## Aim of the exercise
Repeat the full listing exactly.

## Dataset excerpt
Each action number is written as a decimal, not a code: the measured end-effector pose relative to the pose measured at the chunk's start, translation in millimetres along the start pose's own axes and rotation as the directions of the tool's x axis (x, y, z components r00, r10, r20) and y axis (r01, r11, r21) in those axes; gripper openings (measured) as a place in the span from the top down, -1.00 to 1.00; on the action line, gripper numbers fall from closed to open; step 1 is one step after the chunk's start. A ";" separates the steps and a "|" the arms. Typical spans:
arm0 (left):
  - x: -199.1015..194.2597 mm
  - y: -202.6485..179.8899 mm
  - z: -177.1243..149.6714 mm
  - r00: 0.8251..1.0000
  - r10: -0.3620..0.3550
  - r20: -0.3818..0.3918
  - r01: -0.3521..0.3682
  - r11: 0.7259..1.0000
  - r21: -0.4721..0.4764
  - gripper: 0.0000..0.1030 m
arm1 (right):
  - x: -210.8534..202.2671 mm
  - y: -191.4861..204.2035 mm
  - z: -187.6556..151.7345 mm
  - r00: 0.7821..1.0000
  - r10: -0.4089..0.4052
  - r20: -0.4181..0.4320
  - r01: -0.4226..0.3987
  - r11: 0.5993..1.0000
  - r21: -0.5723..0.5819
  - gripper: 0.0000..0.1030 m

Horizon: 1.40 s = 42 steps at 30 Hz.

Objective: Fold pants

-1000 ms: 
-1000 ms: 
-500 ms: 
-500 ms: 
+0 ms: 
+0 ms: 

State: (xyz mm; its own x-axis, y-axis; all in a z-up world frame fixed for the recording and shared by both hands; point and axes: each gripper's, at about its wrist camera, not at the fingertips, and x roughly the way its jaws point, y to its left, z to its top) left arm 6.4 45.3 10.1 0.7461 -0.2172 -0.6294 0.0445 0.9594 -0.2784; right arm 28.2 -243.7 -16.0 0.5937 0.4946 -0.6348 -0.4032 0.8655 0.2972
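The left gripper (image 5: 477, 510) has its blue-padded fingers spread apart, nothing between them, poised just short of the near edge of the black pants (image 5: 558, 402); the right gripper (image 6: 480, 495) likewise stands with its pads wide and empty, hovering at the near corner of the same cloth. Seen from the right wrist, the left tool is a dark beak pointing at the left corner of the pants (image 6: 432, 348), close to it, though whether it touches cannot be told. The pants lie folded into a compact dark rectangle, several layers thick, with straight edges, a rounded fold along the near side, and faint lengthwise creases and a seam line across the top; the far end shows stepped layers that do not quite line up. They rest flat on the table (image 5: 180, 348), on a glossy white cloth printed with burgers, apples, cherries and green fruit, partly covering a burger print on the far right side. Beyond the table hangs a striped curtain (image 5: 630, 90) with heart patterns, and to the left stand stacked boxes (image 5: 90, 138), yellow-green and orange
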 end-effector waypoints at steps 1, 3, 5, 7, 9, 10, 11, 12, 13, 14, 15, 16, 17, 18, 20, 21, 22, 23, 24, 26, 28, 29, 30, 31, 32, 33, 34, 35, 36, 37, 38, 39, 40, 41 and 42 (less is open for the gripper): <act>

## Answer
Each action number is written as a decimal, not a code: the measured end-effector pose relative to the pose measured at the chunk's start, translation in millimetres along the start pose's own axes and rotation as the directions of the tool's x axis (x, y, z components r00, r10, r20) and y axis (r01, r11, r21) in those axes; gripper openings (measured) as a place in the span from the top down, -1.00 to 1.00; on the action line, gripper numbers fall from closed to open; step 1 is one step after the chunk's start. A ";" separates the steps and a "|" the arms. Typical spans:
arm0 (left):
  - x: -199.1015..194.2597 mm
  - y: -202.6485..179.8899 mm
  - z: -177.1243..149.6714 mm
  - r00: 0.8251..1.0000
  - r10: -0.3620..0.3550
  - r20: -0.3818..0.3918
  - r01: -0.3521..0.3682
  - r11: 0.7259..1.0000
  - r21: -0.4721..0.4764
  - gripper: 0.0000..0.1030 m
arm1 (right):
  - x: -210.8534..202.2671 mm
  - y: -191.4861..204.2035 mm
  - z: -187.6556..151.7345 mm
  - r00: 0.7821..1.0000
  - r10: -0.4089..0.4052
  - r20: -0.4181..0.4320
  - r01: -0.4226..0.3987
  - r11: 0.5993..1.0000
  - r21: -0.5723..0.5819
  - gripper: 0.0000..0.1030 m

Horizon: 1.40 s = 42 steps at 30 Hz.

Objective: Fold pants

-1000 ms: 
-1000 ms: 
-500 ms: 
-500 ms: 
+0 ms: 
+0 ms: 

State: (xyz mm; its own x-axis, y-axis; all in a z-up world frame fixed for the recording and shared by both hands; point and axes: each gripper's, at about its wrist camera, not at the fingertips, and x roughly the way its jaws point, y to its left, z to its top) left arm 6.4 45.3 10.1 0.7461 -0.2172 -0.6294 0.0445 0.9594 -0.2784; right arm 28.2 -243.7 -16.0 0.5937 0.4946 -0.6348 -0.4032 0.8655 0.2972
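The left gripper (image 5: 477, 510) has its blue-padded fingers spread apart, nothing between them, poised just short of the near edge of the black pants (image 5: 558, 402); the right gripper (image 6: 480, 495) likewise stands with its pads wide and empty, hovering at the near corner of the same cloth. Seen from the right wrist, the left tool is a dark beak pointing at the left corner of the pants (image 6: 432, 348), close to it, though whether it touches cannot be told. The pants lie folded into a compact dark rectangle, several layers thick, with straight edges, a rounded fold along the near side, and faint lengthwise creases and a seam line across the top; the far end shows stepped layers that do not quite line up. They rest flat on the table (image 5: 180, 348), on a glossy white cloth printed with burgers, apples, cherries and green fruit, partly covering a burger print on the far right side. Beyond the table hangs a striped curtain (image 5: 630, 90) with heart patterns, and to the left stand stacked boxes (image 5: 90, 138), yellow-green and orange
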 end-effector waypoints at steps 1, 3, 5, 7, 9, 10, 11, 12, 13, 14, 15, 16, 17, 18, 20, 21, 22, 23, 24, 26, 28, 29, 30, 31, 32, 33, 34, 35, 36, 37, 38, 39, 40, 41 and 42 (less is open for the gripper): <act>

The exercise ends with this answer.